Oracle Character Set Conversion (4): 4.Configuring the Test Environment
Continuing from the previous article, we look at the configuration of the Oracle Character Set conversion test environment. You can check Oracle server environment configuration (three instances, DB Link creation), test table creation, and test data creation scripts. This test environment is used in the character set conversion process later.
This is a continuation of the previous article.
Oracle Character Set Conversion (3): 3. Client Environment Configuration (2)
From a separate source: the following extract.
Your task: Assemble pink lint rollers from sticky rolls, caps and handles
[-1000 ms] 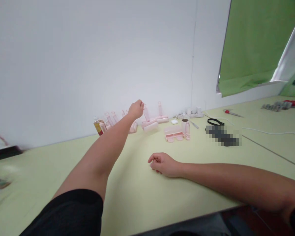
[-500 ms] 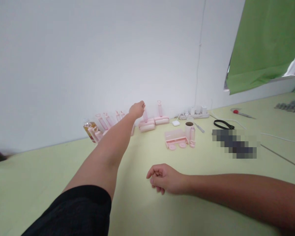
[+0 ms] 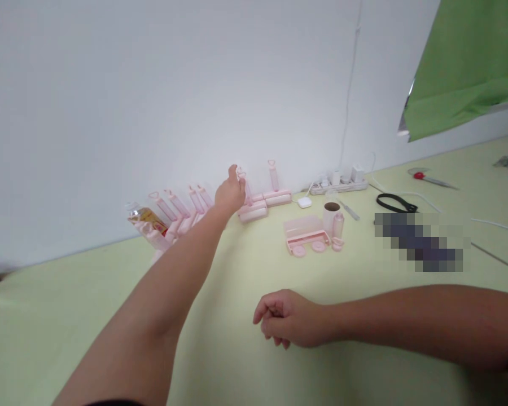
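Observation:
Pink lint rollers with clear handles stand along the wall. My left hand (image 3: 231,193) is stretched out to the top of one lint roller (image 3: 249,194), thumb and forefinger apart beside its handle loop; whether they touch it I cannot tell. Another lint roller (image 3: 274,179) stands just right of it. Several more lint rollers (image 3: 178,207) lean left of my forearm, partly hidden by it. My right hand (image 3: 285,318) hovers low over the table, fingers loosely curled and apart, holding nothing. Beyond it lies an opened pink roller case (image 3: 307,238) with two round end caps.
A paper roll (image 3: 332,217) and a separate pink handle (image 3: 337,228) stand beside the opened case. A white power strip (image 3: 339,186) with plugs runs along the wall. A black strap (image 3: 395,203), a red-tipped tool (image 3: 434,180) and cables lie right. A bottle (image 3: 148,219) leans far left.
My left hand has shifted slightly left on the handle's top and its fingers have spread from a pinch. My right hand is nearly still. The view has tilted.

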Demonstrator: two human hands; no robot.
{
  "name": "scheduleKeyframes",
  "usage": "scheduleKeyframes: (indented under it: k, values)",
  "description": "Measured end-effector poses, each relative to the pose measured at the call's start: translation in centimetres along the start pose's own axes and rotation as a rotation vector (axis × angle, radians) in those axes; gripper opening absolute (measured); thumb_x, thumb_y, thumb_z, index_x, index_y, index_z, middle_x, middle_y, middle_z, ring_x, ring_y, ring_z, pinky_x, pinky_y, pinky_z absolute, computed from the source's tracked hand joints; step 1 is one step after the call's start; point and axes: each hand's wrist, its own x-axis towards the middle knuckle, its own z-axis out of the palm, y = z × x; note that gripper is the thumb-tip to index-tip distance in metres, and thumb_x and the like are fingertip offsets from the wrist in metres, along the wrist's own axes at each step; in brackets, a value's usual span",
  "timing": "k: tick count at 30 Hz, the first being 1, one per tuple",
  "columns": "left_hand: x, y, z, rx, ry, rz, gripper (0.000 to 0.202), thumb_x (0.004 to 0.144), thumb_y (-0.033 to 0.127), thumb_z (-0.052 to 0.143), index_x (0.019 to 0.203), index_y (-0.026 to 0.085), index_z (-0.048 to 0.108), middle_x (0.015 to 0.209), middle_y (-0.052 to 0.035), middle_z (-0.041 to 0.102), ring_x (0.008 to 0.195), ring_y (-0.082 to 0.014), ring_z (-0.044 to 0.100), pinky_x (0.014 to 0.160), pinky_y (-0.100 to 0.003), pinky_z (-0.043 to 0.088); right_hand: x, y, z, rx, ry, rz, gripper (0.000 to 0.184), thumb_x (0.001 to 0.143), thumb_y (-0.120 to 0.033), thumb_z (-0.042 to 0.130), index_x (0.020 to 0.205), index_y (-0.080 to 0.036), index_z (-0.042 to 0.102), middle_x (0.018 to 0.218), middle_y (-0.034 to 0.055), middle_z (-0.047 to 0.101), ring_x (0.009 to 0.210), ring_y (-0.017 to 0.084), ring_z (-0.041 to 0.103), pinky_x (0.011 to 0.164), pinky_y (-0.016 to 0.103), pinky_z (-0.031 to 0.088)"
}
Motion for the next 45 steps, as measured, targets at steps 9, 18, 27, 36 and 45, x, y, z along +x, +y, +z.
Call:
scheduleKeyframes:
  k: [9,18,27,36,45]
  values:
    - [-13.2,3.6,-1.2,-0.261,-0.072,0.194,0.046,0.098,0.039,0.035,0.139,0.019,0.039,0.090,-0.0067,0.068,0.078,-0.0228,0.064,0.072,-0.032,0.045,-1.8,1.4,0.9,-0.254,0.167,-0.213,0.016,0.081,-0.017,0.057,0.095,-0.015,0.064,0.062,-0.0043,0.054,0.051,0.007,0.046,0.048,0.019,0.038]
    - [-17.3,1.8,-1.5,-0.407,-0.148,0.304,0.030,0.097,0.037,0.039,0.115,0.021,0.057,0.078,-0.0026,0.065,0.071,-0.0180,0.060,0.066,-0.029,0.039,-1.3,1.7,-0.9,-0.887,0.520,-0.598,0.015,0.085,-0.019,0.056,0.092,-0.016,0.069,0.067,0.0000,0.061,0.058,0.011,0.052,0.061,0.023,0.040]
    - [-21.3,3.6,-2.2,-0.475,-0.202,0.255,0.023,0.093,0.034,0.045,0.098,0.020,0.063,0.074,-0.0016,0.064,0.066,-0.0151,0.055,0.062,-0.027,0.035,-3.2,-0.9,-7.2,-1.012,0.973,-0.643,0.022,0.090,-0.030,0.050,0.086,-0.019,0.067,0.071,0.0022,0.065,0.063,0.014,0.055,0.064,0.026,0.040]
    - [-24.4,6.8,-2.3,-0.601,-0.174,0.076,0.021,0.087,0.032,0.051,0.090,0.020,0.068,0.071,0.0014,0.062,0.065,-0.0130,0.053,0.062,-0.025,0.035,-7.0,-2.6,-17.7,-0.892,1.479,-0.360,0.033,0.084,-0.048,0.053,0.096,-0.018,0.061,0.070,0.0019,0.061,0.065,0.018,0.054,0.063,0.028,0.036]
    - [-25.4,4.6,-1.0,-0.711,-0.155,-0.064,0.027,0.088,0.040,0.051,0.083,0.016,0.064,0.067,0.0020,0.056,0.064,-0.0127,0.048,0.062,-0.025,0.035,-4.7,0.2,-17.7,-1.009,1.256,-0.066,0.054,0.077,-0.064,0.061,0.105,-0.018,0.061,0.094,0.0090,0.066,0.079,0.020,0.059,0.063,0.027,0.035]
4. Configure Oracle Character Set Conversion Test Environment
4.1. Oracle DB Server Environment Configuration
It is assumed that the test environment for Oracle Character Set conversion is configured as follows on the Local PC (Windows).
Three Oracle DB instances were installed on one PC, and the configuration of each is as follows.
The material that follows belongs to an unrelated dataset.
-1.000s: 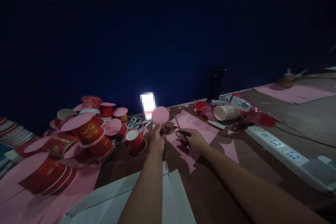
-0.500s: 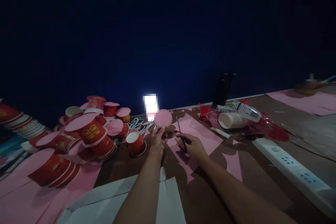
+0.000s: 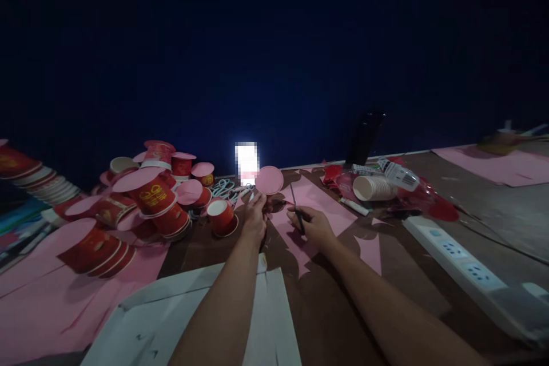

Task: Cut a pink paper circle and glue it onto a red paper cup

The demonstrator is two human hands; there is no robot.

Environment | SID | Server Character Set | Oracle Version | Test User (Schema) |
US7ASCII Current DB | ORAUS7 | US7ASCII | 11.2.0.1.0 | LEG |
KO16MSWIN949 Current DB | ORAMSWIN949 | KO16MSWIN949 | 11.2.0.1.0 | LEG |
AL32UTF8 Target DB | ORAUTF | AL32UTF8 | 11.2.0.1.0 | LEG |
DB Link is configured as follows.
Generated SID | Target SID | Connection User (Schema) | purpose |
ORAMSWIN949 | ORAUS7 | LEG | US7ASCII access and conversion test on KO16MSWIN949 |
ORAUTF | ORAUS7 | LEG | AL32UTF8 to US7ASCII access and conversion test |
The DB Link creation script is as follows.
CREATE DATABASE LINK DL_US7 CONNECT TO leg IDENTIFIED BY leg USING '(DESCRIPTION = (ADDRESS = (PROTOCOL = TCP)(HOST = localhost)(PORT = 1521)) (CONNECT_DATA = (SERVER = DEDICATED) (SERVICE_NAME = ORAUS7) ) )' ;
4.2. test table configuration
The data model for testing is as follows.
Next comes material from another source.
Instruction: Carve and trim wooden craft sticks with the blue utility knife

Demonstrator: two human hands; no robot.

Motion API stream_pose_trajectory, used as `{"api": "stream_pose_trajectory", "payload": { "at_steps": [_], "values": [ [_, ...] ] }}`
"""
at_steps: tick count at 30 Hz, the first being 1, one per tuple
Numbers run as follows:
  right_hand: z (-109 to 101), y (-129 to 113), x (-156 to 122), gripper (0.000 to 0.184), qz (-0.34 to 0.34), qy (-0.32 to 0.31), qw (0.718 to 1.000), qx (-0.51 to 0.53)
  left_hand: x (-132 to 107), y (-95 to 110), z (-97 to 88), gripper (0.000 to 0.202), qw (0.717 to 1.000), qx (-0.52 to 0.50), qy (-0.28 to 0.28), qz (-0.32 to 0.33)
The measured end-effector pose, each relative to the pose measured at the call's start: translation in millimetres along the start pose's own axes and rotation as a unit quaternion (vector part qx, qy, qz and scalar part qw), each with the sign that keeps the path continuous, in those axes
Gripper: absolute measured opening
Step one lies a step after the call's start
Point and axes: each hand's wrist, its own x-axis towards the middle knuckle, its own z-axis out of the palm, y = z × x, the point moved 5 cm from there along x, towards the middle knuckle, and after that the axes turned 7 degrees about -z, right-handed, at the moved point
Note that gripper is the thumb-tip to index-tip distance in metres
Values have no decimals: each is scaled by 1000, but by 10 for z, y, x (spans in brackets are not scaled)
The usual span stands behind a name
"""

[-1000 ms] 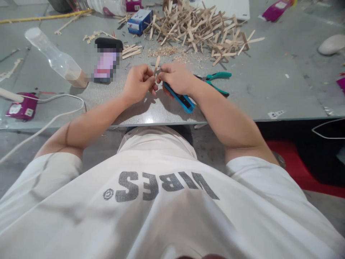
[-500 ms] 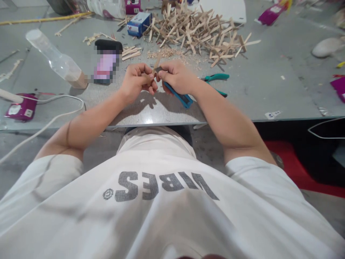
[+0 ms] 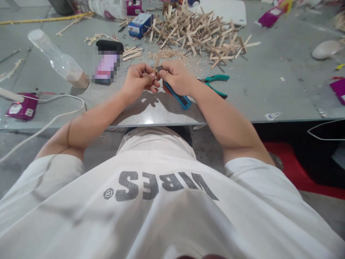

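My left hand [image 3: 140, 81] pinches a thin wooden stick [image 3: 157, 60], its pale end pointing up and away from me. Closed around a blue and black utility knife [image 3: 183, 102] is my right hand [image 3: 178, 77]. The knife's front end meets the stick between my two hands, and its handle slants down toward the table edge. My fingers hide the lower part of the stick. Behind my right wrist lie pliers with green handles [image 3: 217, 77]. Wood shavings [image 3: 165, 54] are scattered just beyond my fingers.
A large heap of wooden sticks [image 3: 194, 30] covers the far middle, beside a small blue box [image 3: 140, 25]. On the left are a phone [image 3: 107, 66], a leaning clear bottle [image 3: 58, 59] and a white cable [image 3: 61, 112]. The table's front edge runs below my forearms.
My hands stay close together around the stick and knife. The knife handle has tilted slightly. The whole view has shifted a little.
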Motion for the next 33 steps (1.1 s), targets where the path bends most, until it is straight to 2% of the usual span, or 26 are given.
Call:
{"api": "stream_pose_trajectory", "payload": {
  "at_steps": [9,14,20,28,33],
  "values": [
    [-10,239,148,31,-59,-26,998,-1,-78,69,11,31,997,71,28,-25],
    [-23,267,147,27,-55,-36,998,16,-81,74,16,27,995,96,18,-22],
    [-29,287,135,35,-35,-22,998,36,-83,72,30,28,993,112,3,-17],
    [-7,240,115,34,-60,-49,996,40,-31,33,31,30,994,103,13,-20],
    [-12,295,150,30,-61,-14,997,42,-34,62,26,28,995,90,30,-10]
  ]
}}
(For testing purposes, all additional details such as normalization and identifier configuration are omitted. The same length is applied to US7ASCII and MSWIN949, and the length is increased to AL32UTF8.)
The data model above is a structure in which two items (reference description, reference image) for testing are added to the data set of <Information on the number of people getting on and off by subway line and station in Seoul> disclosed by the Seoul Metropolitan Government.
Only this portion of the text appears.